▶ **What is expected**:
Every record must appear in your copy exactly as written, with no pictures.

▶ **Records to process**:
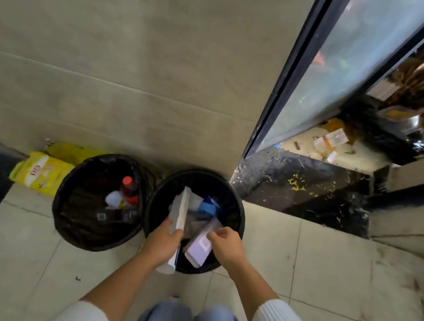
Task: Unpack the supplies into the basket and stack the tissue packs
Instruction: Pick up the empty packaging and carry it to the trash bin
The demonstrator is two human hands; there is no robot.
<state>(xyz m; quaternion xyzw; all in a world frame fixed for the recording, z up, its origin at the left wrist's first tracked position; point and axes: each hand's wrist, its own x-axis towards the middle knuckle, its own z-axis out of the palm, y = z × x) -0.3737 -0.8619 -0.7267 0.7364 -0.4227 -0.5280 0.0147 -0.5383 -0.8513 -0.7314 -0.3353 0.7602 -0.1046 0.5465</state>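
Note:
Two round black baskets stand on the floor against the wall. My left hand (164, 238) grips a flat white pack (180, 212) standing on edge over the right basket (238, 213). My right hand (226, 242) pinches the clear wrapper of a pale purple pack (199, 249) leaning inside that basket's near rim. A blue and white item (206, 207) lies deeper inside. The left basket (68, 194) holds a red-capped bottle (128, 185) and a white item.
Yellow tissue packs (38, 171) lie on the floor by the wall, left of the baskets. A glass door (328, 76) stands open at the right, with a black stone threshold (305, 190) and clutter behind it. My knees are at the bottom edge.

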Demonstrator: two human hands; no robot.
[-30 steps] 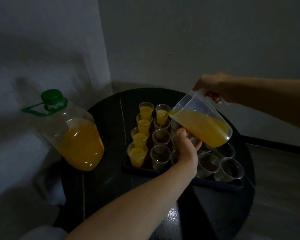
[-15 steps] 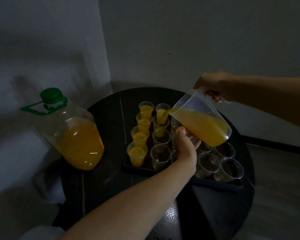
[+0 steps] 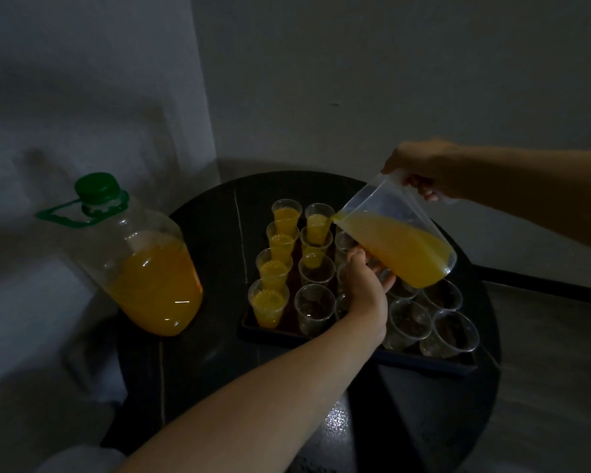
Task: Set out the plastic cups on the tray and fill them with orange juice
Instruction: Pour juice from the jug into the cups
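Observation:
My right hand (image 3: pixel 423 165) grips the handle of a clear pitcher (image 3: pixel 400 247) of orange juice, tilted with its spout down to the left over the second column of cups. My left hand (image 3: pixel 362 285) reaches under the pitcher, its fingers pressing against the underside. A dark tray (image 3: pixel 273 331) holds several clear plastic cups in rows. The left column of cups (image 3: pixel 270 302) is full of juice. In the second column the back cup (image 3: pixel 318 223) is full and the cup behind the middle (image 3: pixel 313 257) holds a little. The other cups (image 3: pixel 449 332) are empty.
The tray sits on a small round black table (image 3: pixel 212 363) in a room corner. A large clear bottle (image 3: pixel 151 268) with a green cap and handle, about half full of juice, stands at the table's left edge. Grey walls close in behind.
Juice has appeared in the second cup of the second column and risen slightly. The pitcher and both hands have barely shifted.

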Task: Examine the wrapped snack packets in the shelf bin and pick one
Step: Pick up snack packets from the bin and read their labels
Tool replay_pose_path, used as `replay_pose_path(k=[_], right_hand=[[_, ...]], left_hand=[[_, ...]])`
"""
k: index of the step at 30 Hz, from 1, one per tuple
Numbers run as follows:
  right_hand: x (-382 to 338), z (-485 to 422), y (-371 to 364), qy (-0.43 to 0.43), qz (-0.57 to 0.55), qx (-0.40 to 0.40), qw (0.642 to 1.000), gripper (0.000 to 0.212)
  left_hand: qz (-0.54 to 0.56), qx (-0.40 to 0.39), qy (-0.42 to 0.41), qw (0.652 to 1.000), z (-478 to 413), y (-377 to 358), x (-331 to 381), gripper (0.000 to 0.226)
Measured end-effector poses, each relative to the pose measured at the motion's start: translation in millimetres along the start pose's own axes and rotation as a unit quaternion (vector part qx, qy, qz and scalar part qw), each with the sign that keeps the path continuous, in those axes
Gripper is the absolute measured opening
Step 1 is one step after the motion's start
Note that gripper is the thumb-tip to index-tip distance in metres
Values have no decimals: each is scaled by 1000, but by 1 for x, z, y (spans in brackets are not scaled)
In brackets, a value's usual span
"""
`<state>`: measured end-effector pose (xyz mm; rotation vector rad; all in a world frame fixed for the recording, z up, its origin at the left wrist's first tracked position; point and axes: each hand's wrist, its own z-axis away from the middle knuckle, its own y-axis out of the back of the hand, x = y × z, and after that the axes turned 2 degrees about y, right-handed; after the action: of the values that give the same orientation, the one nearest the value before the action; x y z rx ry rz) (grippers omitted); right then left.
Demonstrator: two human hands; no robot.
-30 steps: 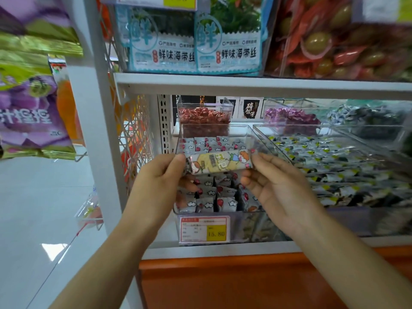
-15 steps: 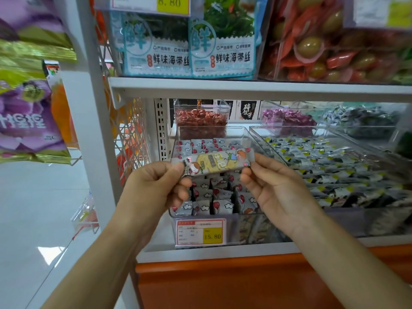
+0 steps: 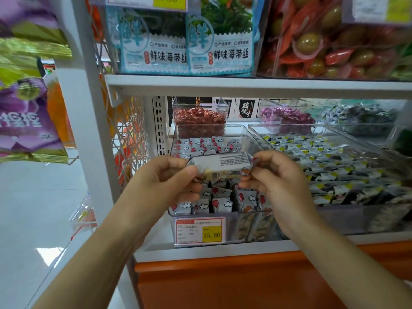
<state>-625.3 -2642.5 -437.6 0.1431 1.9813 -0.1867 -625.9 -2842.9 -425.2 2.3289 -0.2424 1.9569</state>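
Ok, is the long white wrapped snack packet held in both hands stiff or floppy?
The long white wrapped snack packet spans left hand to right hand without sagging: probably fairly stiff. Pinches at its ends carry it, so likely light. Its glossy wrapper may slip.

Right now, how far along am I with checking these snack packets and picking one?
Done: one packet is out of the clear bin, held over it. In hand: your left hand and right hand pinch its ends, fine-print side up, so you're examining it. Left: deciding whether this is the one; the other packets sit in the bin.
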Motion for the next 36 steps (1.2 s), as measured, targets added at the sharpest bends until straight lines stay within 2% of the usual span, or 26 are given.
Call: replay_pose_path(k=[2,7,9,15,20,24,36], right_hand=[[-2,1,-1,-17,-35,-20,999,31],[-4,0,0,-24,-57,-51,997,20],[-3,-1,0,-12,-40,-59,997,11],[-6,-2,3,-25,11,-70,997,13],[-3,-2,6,32,110,-36,993,23],[-4,0,5,76,142,-53,986,21],[-8,3,2,100,147,-110,978,17]], left_hand=[[-17,18,-2,1000,0,-1,-1,24],[-12,23,12,1000,1,-1,-1,33],[-21,20,8,1000,2,-2,0,33],[-104,-5,-15,994,6,-6,1,36],[-137,-16,-32,990,7,-11,3,26],[-159,6,-46,986,7,-15,5,11],[-218,45,-67,973,5,-7,8,19]])
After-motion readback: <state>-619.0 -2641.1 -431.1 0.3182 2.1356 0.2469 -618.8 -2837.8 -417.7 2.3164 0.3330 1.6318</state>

▶ **Exercise answer**:
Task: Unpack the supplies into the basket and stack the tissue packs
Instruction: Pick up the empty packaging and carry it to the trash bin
The demonstrator is two human hands; there is no robot.
<state>(xyz m; quaternion xyzw; all in a world frame fixed for the recording, z up, its origin at the left wrist's first tracked position; point and axes: each hand's wrist, its own x-axis towards the middle knuckle, its own z-axis out of the palm, y = z × x) -0.3737 -0.8619 -0.7267 0.7364 -0.4227 -0.5280 0.0147 -0.5383 -0.8513 -0.7314 -0.3353 0.7602 -0.1046 0.5465</state>
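Note:
Two round black baskets stand on the floor against the wall. My left hand (164, 238) grips a flat white pack (180, 212) standing on edge over the right basket (238, 213). My right hand (226, 242) pinches the clear wrapper of a pale purple pack (199, 249) leaning inside that basket's near rim. A blue and white item (206, 207) lies deeper inside. The left basket (68, 194) holds a red-capped bottle (128, 185) and a white item.
Yellow tissue packs (38, 171) lie on the floor by the wall, left of the baskets. A glass door (328, 76) stands open at the right, with a black stone threshold (305, 190) and clutter behind it. My knees are at the bottom edge.
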
Demonstrator: two human hands; no robot.
[-30 steps] 
[-15 steps] 
[+0 steps] 
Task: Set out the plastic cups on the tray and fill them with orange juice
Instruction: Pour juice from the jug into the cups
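Observation:
My right hand (image 3: pixel 423 165) grips the handle of a clear pitcher (image 3: pixel 400 247) of orange juice, tilted with its spout down to the left over the second column of cups. My left hand (image 3: pixel 362 285) reaches under the pitcher, its fingers pressing against the underside. A dark tray (image 3: pixel 273 331) holds several clear plastic cups in rows. The left column of cups (image 3: pixel 270 302) is full of juice. In the second column the back cup (image 3: pixel 318 223) is full and the cup behind the middle (image 3: pixel 313 257) holds a little. The other cups (image 3: pixel 449 332) are empty.
The tray sits on a small round black table (image 3: pixel 212 363) in a room corner. A large clear bottle (image 3: pixel 151 268) with a green cap and handle, about half full of juice, stands at the table's left edge. Grey walls close in behind.
Juice has appeared in the second cup of the second column and risen slightly. The pitcher and both hands have barely shifted.
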
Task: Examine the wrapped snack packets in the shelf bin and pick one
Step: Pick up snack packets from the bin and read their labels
Tool replay_pose_path, used as `replay_pose_path(k=[_], right_hand=[[_, ...]], left_hand=[[_, ...]])`
"""
k: index of the step at 30 Hz, from 1, one per tuple
Numbers run as follows:
  right_hand: x (-382 to 338), z (-485 to 422), y (-371 to 364), qy (-0.43 to 0.43), qz (-0.57 to 0.55), qx (-0.40 to 0.40), qw (0.642 to 1.000), gripper (0.000 to 0.212)
  left_hand: qz (-0.54 to 0.56), qx (-0.40 to 0.39), qy (-0.42 to 0.41), qw (0.652 to 1.000), z (-478 to 413), y (-377 to 358), x (-331 to 381), gripper (0.000 to 0.226)
Measured end-effector poses, each relative to the pose measured at the motion's start: translation in millimetres along the start pose's own axes and rotation as a unit quaternion (vector part qx, qy, qz and scalar part qw), each with the sign that keeps the path continuous, in those axes
Gripper is the absolute measured opening
Step 1 is one step after the motion's start
Note that gripper is the thumb-tip to index-tip distance in metres
Values have no decimals: each is scaled by 1000, but by 1 for x, z, y (spans in brackets are not scaled)
In brackets, a value's usual span
"""
`<state>`: measured end-effector pose (xyz mm; rotation vector rad; all in a world frame fixed for the recording, z up, its origin at the left wrist's first tracked position; point and axes: each hand's wrist, its own z-axis away from the middle knuckle, its own y-axis out of the back of the hand, x = y × z, and after that the axes turned 2 degrees about y, right-handed; after the action: of the values that give the same orientation, the one nearest the value before the action; x y z rx ry rz) (grippers omitted); right then left.
Demonstrator: two human hands; no robot.
-30 steps: 
-15 steps: 
+0 steps: 
<state>-625.3 -2642.5 -437.6 0.1431 1.9813 -0.1867 -625.9 -2842.9 -425.2 2.3289 -0.2424 1.9569</state>
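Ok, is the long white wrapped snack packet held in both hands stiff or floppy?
The long white wrapped snack packet spans left hand to right hand without sagging: probably fairly stiff. Pinches at its ends carry it, so likely light. Its glossy wrapper may slip.

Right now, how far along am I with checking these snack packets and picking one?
Done: one packet is out of the clear bin, held over it. In hand: your left hand and right hand pinch its ends, fine-print side up, so you're examining it. Left: deciding whether this is the one; the other packets sit in the bin.
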Motion for the next 36 steps (1.2 s), as measured, targets added at the sharpest bends until straight lines stay within 2% of the usual span, or 26 are given.
Call: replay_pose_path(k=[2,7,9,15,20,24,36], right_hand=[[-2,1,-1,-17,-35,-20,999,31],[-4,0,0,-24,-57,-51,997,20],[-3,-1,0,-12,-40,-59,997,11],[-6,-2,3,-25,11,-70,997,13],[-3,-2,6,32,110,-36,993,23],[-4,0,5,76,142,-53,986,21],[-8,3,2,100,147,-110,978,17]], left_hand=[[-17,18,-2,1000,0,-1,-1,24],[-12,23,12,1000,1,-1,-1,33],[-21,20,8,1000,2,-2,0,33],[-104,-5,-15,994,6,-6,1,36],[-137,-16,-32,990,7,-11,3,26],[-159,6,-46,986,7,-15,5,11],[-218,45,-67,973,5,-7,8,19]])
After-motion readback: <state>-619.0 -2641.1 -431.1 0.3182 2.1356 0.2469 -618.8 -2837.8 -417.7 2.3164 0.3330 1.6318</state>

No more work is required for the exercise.